**Prompt**:
The answer consists only of the lines from the beginning of the listing below to the line holding "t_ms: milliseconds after", inclusive, with every picture removed.

**Supplied data**:
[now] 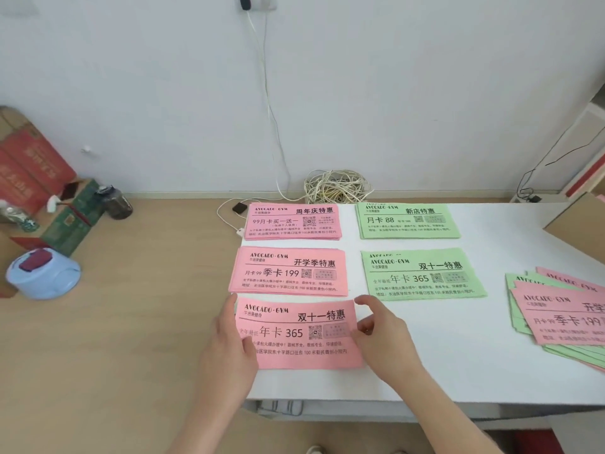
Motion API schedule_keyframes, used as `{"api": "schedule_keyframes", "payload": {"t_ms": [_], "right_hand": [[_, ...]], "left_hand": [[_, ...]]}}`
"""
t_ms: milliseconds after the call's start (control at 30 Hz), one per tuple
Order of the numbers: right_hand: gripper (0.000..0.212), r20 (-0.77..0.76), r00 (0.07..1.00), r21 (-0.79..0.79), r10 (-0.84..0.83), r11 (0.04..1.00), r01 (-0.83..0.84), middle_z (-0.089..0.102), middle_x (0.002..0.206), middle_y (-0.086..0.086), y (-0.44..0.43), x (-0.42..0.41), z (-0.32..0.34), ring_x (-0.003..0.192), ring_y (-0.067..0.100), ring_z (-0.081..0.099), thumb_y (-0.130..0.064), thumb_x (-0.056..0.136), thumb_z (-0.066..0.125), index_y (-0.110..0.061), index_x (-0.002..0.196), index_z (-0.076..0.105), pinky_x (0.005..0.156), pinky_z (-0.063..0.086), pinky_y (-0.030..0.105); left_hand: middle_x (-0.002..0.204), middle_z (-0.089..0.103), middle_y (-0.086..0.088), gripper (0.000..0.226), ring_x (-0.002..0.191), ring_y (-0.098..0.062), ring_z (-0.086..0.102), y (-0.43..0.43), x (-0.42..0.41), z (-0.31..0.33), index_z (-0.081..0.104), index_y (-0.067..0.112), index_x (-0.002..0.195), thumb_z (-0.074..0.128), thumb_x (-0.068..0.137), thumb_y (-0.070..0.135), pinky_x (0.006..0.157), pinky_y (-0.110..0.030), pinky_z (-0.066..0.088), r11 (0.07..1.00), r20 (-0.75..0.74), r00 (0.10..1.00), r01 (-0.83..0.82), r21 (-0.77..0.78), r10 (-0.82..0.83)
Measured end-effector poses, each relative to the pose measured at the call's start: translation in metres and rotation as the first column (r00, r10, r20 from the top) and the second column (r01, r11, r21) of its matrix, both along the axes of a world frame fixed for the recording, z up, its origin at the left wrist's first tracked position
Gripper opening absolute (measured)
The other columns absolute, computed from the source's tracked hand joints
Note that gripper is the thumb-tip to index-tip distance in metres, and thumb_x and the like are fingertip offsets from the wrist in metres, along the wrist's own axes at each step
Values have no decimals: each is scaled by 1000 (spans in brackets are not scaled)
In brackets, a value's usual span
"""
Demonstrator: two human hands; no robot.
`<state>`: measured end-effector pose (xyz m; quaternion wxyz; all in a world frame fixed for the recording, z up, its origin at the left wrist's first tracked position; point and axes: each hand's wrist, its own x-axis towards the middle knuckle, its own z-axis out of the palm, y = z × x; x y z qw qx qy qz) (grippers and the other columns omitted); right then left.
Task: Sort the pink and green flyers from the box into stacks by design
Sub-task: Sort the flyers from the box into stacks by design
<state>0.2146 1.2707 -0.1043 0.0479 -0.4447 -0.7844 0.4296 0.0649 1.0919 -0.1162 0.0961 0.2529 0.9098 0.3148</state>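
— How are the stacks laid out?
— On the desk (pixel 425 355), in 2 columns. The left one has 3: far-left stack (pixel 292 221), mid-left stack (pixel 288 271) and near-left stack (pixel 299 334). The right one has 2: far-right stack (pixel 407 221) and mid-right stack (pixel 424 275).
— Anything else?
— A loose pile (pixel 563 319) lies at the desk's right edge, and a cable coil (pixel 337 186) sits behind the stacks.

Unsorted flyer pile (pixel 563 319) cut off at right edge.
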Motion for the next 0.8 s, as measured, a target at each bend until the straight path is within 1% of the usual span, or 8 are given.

**Answer to this task**:
[now] 
Motion API schedule_keyframes, used as `{"api": "schedule_keyframes", "payload": {"t_ms": [_], "right_hand": [[_, ...]], "left_hand": [[_, ...]]}}`
"""
t_ms: milliseconds after the call's start (control at 30 Hz), one per tuple

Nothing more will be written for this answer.